Carl Ludwig (1816 -1895), one of the greatest physiologists of the nineteenth century, made important contributions to a variety of disciplines. An activist in his youth, he found it necessary at one stage to switch medical schools; and also while a student became interested in fencing, which accounts for a prominent scar on his upper lip. Graduating from the University of Marburg in 1840, he first worked in the laboratory of Robert Bunsen, then became a prosector in the department of anatomy.
In 1842, while in Marburg, he published his important paper on the function of the glomerulus. In this he disagreed with William Bowman, who two years earlier had postulated that only water passed through the glomerulus itself and that all solutes were added by tubular secretion. By contrast, Ludwig postulated that hydrostatic forces caused a filtrate to pass through the glomerulus and that this was partially reabsorbed by the tubules. The role of tubular secretion remained controversial for the next eighty years and was not settled until Cushny’s modern theory that postulated both tubular reabsorption and secretion.

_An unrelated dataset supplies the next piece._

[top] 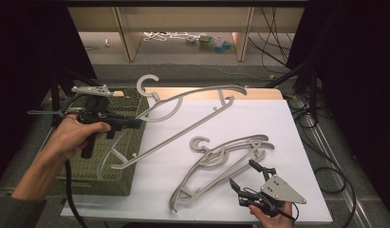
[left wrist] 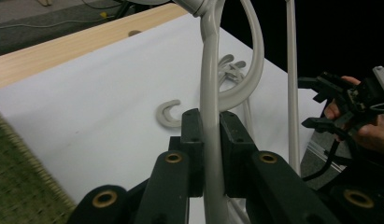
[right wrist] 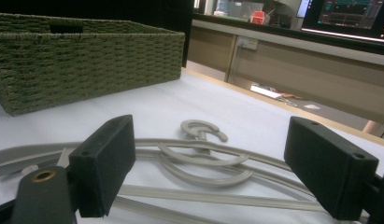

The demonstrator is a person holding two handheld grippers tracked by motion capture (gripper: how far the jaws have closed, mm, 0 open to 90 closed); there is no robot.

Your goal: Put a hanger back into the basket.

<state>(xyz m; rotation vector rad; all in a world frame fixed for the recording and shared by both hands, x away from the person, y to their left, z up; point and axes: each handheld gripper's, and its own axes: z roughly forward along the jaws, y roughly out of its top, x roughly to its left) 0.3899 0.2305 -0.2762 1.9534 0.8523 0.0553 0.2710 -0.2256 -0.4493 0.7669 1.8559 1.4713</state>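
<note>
Item 1, left gripper (top: 135, 124): sitting in the person's left hand (top: 76, 135) over the basket (top: 95, 178), jaws pointing toward the sheet. The jaws are clenching a grey hanger (top: 183, 124); in the left gripper view the pads are pressing on a curved bar of that hanger (left wrist: 210, 135) from both sides.

Item 2, held hanger: hanging tilted in the air, its hook (top: 147, 83) showing above the basket's far corner, its long straight bar slanting down toward the basket's near edge, its far arm reaching across the sheet's back edge.

Item 3, right gripper (top: 245, 173): resting low at the sheet's near edge in the right hand (top: 273, 216), grey plate on top. Its jaws are standing wide apart and gripping nothing; in the right gripper view they are framing the pile (right wrist: 203, 161) that is lying just ahead of them.

Item 4, pile (top: 221, 161): several grey hangers lying flat and overlapping on the white sheet (top: 278, 123), hooks toward the middle, just beside the right gripper.

Item 5, basket: green, woven, standing at the sheet's left edge.
</note>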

Also in 1842, Ludwig began work on measuring blood pressure. In 1847 he invented the kymograph, a revolving drum wrapped with a sheet of paper on which a stylus moved to record changes in pressure or motion. He also developed the stromuhr, a device that recorded the velocity of the blood in arteries and veins. Appointed professor and chairman of the anatomy department in Zürich in 1849, he taught anatomy and wrote a textbook on physiology. In 1855 he became professor of physiology and zoology in Vienna, and there invented a mercurial blood gas pump for the separation of gases from the blood, allowing him to study gas transfer in the lungs. He also investigated the formation of saliva, of lymph, the mechanics of circulation of blood gases, and the origins of a vasomotor in the medulla.
In 1865 he was appointed chair of physiology at the new Institute of Physiology in Leipzig. There he worked for ten years, continuing his work on the regulation of the circulation and on respiratory gas transport. He carried out work on the viability of isolated and perfused hearts, kidneys, and livers, as well as on the physiology, histology and biochemistry of blood lymph and muscle. He also studied diuresis, anesthesia, heart valves, the origins of the first heart sound, the salivary glands, and pancreatic secretion. He introduced the measurement of nitrogen in the urine as an indication of the rate of protein metabolism and was first to show that human digestive glands were influenced by secretory nerves. During his career he received many honors and trained many students, some of whom later made important contributions to physiology and medicine. In Leipzig the Carl Ludwig Institute is named after him. He died in 1895.